Ex-Dewey Chairman Davis Strikes Deal to Avoid Second Fraud Trial

  • Davis barred from practicing law in New York under deal
  • Mistrial declared in October in case of three former officials

The former chairman of defunct Manhattan law firm Dewey & LeBoeuf LLP struck a deal with the government to avoid a second prosecution after the fraud case against him ended in mistrial.

Steven Davis, who was accused of manipulating financial statements for years to hide the firm’s rising debt and falling revenue, didn’t admit to any wrongdoing under a so-called deferred prosecution agreement reached Friday with Manhattan District Attorney Cyrus Vance Jr.

Under the agreement, Davis will be barred from practicing law in New York or acting as an officer of a publicly traded company for five years. He’s required to appear in court next January to assess his compliance. New York Supreme Court Judge Robert Stolz in Manhattan approved the deal, said Joan Vollero, a spokeswoman for Vance.

“Mr. Davis is grateful that after a careful review of the state of the evidence against him, the DA’s office decided not to retry him.” defense attorney Elkan Abramowitz said in a statement. “It is now time for him to move on with his life.”

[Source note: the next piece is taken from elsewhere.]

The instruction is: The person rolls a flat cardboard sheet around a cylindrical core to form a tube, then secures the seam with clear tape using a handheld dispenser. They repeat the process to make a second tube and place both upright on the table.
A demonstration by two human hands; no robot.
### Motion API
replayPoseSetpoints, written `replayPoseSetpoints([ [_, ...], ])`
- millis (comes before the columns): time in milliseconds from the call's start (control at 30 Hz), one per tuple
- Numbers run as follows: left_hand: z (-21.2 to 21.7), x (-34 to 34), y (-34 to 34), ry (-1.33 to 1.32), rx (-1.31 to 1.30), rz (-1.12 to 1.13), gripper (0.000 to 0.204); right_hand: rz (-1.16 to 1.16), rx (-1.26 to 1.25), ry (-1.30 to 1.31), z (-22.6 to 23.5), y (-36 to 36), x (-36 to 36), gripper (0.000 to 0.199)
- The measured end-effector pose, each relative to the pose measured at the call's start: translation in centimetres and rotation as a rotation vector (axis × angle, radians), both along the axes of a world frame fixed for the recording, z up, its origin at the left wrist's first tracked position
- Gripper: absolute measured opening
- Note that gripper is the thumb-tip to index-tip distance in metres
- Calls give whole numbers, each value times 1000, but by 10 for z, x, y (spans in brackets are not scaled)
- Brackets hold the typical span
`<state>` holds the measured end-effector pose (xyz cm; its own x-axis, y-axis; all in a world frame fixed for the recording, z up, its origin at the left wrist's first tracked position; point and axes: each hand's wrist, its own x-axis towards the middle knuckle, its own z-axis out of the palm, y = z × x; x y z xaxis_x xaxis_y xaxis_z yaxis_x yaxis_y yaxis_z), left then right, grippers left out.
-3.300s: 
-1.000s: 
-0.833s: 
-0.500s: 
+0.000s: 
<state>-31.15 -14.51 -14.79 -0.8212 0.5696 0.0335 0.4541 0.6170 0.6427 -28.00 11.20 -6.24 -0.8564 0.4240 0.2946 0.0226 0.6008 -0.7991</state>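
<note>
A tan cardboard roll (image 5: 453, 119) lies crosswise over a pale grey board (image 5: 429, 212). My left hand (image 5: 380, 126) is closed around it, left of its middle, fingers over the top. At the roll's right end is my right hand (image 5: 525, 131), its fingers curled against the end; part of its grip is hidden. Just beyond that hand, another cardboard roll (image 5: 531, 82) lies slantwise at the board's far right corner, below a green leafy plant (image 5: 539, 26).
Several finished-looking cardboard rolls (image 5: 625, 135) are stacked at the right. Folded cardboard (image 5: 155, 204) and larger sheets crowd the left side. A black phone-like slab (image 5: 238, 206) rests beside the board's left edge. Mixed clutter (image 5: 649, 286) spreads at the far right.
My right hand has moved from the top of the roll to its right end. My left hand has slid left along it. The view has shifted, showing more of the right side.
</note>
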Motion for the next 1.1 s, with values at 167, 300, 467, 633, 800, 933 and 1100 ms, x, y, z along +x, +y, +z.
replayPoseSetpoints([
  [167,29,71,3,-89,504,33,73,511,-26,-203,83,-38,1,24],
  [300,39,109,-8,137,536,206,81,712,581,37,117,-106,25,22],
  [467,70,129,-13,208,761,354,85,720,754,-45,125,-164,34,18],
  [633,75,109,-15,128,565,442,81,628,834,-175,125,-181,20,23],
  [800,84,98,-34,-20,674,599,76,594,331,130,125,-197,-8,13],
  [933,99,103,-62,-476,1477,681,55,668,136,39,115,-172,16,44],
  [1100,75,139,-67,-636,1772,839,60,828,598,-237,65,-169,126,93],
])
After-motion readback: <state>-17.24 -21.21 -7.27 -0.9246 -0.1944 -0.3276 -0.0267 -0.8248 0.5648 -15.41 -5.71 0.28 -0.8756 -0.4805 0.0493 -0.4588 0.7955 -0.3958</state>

A four-month trial of Davis and two other former firm executives ended in mistrial in October after jurors deadlocked on charges of fraud, grand larceny and conspiracy. The two others, former Executive Director Stephen DiCarmine and Chief Financial Officer Joel Sanders, have so far rejected plea deals urged by the government. A second trial for both men is scheduled to start in September.